Menunggu jodoh jatuh tepat waktu. Mirip menunggu durian jatuh, setelah dinanti sekian bulan. Pada saat purnama, duren termatang, tak selalu jatuh. Padahal sudah ditunggu di bilik bambu penunggu. Tapi tak kunjung jatuh. Padahal liur sudah mengalir tak kunjung henti.
Krosak!
Buk!
Buk!
Dua duren matang terdengar jatuh dari ketinggian, justru saat malam gelap, tak ada bulan. Aku pun segera bersijingkat, mencari sumber suara, letak jatuh, buah kegemaran dewata itu. Saat senter hendak kunyalakan ada kilau kuning sepasang yang menatap tajam di. Kejauhan.
Aku tersedak.tercekat tak berani bergerak. Yang kuhadapi adalah macan kumbang hitam, mereka tergolong makhluk yang doyan melahap duren jatuhan.
Aku mematung siaga, sambil memegang senter di tangan kiri dan belati di tangan kananku. Kalau aku bergerak cepat, bisa jadi aku jadi santapan segar si kumbang yang lapar. Namun malam itu, raja hutan sedang menikmati duren jatuh pertamanya. Saat ia makan, mencabik kulit keras dure dengan rakisnya, suaranya berisik. Dan mengancam.

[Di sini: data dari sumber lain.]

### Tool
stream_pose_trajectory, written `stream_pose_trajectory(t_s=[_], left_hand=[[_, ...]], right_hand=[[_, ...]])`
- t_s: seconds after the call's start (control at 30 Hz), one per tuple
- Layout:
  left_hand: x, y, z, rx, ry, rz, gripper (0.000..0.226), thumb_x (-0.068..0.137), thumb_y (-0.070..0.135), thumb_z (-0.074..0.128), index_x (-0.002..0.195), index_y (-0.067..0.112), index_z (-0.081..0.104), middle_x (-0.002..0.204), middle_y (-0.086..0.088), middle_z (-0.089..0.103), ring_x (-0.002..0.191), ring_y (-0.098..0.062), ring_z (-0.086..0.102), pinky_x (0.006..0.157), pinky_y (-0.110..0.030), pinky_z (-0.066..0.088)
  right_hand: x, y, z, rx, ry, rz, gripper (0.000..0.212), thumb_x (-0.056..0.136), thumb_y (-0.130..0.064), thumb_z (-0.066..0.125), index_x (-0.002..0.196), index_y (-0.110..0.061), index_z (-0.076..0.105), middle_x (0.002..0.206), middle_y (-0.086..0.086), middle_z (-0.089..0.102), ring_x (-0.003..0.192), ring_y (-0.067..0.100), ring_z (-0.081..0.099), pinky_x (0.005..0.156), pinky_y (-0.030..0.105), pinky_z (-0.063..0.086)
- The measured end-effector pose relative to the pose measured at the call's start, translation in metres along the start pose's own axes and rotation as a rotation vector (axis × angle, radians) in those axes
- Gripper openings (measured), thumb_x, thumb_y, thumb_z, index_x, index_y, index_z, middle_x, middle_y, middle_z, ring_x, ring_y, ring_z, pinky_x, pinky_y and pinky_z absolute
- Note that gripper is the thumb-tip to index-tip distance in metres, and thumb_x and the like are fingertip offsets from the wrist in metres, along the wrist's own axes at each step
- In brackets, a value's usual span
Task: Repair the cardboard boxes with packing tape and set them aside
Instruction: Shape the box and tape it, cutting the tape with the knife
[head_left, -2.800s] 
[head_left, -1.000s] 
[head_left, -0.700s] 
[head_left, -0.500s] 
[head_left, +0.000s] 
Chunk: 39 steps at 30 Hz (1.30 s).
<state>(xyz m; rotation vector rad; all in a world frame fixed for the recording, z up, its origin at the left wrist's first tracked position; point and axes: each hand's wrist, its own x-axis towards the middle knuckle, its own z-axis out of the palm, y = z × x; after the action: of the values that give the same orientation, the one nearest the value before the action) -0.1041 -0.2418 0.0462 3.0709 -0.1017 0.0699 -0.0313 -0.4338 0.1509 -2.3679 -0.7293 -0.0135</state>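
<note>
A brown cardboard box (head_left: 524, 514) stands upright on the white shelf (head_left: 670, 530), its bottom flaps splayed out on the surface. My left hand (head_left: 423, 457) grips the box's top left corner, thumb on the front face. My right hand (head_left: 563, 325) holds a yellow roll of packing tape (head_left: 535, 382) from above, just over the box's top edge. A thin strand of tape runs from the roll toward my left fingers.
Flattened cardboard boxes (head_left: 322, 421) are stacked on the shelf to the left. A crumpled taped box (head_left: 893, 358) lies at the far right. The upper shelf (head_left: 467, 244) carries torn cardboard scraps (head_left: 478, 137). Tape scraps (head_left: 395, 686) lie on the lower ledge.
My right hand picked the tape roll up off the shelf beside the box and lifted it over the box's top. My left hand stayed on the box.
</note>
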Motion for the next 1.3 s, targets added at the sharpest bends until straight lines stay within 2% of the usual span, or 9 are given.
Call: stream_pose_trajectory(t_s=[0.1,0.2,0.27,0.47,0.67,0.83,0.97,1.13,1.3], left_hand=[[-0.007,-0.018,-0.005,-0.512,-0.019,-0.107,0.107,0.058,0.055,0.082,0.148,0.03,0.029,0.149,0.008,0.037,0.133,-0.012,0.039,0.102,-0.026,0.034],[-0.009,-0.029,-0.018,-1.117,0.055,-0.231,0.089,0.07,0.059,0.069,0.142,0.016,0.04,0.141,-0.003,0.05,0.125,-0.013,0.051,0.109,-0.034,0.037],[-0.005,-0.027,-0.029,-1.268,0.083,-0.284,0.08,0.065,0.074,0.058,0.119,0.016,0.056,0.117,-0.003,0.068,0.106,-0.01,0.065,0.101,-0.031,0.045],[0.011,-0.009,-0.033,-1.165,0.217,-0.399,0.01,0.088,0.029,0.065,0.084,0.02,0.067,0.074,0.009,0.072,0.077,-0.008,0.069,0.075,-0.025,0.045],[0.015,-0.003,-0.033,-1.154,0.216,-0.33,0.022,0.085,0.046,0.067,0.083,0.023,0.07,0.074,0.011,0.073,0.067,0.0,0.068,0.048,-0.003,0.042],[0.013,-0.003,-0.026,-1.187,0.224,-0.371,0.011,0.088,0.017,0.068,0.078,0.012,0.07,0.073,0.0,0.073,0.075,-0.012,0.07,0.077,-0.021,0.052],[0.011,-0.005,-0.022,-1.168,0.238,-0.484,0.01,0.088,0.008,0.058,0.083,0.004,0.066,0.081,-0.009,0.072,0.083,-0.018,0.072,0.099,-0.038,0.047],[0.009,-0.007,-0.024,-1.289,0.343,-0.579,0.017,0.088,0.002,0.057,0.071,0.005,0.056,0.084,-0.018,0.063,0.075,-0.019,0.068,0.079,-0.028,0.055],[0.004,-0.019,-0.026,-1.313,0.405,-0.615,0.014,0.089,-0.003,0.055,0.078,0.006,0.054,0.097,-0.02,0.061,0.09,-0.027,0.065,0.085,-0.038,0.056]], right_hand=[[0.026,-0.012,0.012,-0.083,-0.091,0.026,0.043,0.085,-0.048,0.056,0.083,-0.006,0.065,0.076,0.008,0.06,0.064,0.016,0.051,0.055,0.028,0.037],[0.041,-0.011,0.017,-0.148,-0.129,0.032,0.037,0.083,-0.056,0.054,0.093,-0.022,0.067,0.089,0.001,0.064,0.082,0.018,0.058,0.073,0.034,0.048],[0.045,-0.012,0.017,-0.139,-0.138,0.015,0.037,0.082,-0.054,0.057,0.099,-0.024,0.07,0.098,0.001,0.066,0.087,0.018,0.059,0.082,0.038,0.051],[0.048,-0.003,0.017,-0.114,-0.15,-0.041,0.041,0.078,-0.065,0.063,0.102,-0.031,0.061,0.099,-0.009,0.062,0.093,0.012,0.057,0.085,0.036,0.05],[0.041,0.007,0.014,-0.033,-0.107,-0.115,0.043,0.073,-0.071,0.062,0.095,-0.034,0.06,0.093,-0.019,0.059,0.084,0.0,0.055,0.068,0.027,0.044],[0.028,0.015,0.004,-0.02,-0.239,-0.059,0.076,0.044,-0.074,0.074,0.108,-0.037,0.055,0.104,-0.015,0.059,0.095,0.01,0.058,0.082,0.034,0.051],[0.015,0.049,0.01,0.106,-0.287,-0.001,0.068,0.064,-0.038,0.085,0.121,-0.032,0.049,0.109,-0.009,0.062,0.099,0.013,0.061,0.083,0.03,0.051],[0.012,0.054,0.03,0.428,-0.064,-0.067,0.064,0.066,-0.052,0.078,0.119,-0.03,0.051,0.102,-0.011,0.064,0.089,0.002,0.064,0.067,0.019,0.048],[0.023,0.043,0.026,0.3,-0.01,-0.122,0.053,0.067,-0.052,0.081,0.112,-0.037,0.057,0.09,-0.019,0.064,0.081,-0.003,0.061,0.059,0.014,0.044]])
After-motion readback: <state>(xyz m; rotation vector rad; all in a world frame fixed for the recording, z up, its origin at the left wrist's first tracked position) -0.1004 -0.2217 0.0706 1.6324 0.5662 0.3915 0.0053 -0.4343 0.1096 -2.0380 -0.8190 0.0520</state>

Bau aroma wangi buah khas itu menggelitik hidung. Tapi baru malam itu, aku kehilangan selera makan duren. Salah salah malam ini, aku justru jadi mangsa berikut si hitam, sang raja rimba.
Sebentar tapi terasa amat lama. Setelah suarw berisik berlalu. Kebun duren tepian hutan oembalo sepi sunyi. Semoga si liar hitam berbuntut panjang sudah kabur menjauh. Kuberanikan diri menyalakan senter. Kulihat satu duren besar terbelah hancur di mangsa, sementata satu. Duren lagi utuh. Mungkin dia sisakan untukku.
Malam itu aku berjodoh dengan duren jatuhan yang kutunggu, dan aku tak jadi santapan gratis, pemangsa liar yang kekenyangan makan duren tadi. Hmm, untung belum jodohnya, padahal aku sudah mandi keringat, celanaku punbasah, karena ngompol, ketakutan. Ampun!